*** Supplied information ***
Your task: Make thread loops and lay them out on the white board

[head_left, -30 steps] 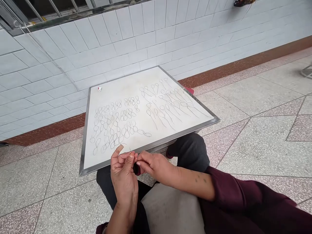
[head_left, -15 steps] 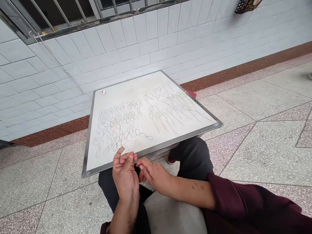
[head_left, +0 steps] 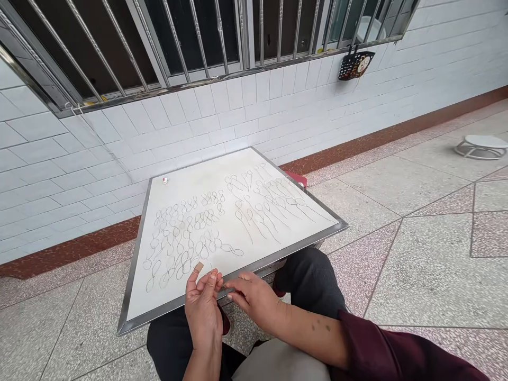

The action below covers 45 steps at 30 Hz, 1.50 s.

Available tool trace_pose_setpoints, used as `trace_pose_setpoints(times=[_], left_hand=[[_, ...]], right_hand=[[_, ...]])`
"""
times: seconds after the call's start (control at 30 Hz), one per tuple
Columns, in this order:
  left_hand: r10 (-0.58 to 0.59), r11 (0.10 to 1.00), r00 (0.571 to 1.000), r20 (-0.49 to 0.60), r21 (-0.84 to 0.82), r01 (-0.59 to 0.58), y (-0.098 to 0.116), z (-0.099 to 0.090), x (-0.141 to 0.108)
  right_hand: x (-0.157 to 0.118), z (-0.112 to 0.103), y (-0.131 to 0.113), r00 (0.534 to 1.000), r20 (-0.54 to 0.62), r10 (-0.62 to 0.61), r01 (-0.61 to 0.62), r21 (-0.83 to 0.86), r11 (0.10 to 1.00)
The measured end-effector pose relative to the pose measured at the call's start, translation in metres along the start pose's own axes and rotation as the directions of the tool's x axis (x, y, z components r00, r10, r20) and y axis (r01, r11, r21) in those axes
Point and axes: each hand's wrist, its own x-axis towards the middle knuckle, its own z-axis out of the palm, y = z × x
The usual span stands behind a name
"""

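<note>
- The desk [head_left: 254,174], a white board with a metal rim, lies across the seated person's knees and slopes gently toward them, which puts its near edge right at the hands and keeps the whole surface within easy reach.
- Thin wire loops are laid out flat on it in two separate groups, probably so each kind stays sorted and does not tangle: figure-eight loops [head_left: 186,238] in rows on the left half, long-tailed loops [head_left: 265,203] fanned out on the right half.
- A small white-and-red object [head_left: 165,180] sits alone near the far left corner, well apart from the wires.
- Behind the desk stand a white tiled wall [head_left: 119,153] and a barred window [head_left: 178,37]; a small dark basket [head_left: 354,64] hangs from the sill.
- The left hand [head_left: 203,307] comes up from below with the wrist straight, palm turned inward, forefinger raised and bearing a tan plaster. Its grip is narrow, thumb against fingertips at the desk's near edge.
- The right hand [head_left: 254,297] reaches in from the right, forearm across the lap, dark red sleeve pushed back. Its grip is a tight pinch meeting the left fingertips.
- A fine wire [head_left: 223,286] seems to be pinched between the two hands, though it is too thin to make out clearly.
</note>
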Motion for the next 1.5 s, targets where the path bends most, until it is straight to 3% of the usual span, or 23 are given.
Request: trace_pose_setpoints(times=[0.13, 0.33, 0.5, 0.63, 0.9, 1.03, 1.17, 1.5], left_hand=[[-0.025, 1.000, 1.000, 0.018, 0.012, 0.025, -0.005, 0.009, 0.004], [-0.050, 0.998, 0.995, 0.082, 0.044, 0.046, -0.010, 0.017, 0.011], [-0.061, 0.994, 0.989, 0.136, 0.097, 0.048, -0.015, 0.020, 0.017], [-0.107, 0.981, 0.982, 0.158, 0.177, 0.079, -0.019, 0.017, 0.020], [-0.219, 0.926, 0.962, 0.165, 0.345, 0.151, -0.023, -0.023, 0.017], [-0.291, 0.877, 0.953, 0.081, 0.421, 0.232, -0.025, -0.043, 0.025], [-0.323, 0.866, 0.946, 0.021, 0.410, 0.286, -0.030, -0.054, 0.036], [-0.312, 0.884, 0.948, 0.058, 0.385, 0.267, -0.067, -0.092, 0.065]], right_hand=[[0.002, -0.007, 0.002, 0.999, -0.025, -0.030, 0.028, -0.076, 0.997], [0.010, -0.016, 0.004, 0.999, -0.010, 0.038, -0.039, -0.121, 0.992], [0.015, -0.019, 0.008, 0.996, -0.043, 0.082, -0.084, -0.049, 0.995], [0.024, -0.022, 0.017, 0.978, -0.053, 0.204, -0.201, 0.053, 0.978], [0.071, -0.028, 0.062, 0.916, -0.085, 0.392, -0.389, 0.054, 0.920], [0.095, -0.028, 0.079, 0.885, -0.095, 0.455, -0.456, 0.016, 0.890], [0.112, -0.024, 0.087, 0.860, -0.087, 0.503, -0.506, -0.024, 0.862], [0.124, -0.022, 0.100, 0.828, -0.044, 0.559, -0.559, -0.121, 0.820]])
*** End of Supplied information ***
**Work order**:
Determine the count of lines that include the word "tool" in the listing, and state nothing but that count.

**Problem solution**:
2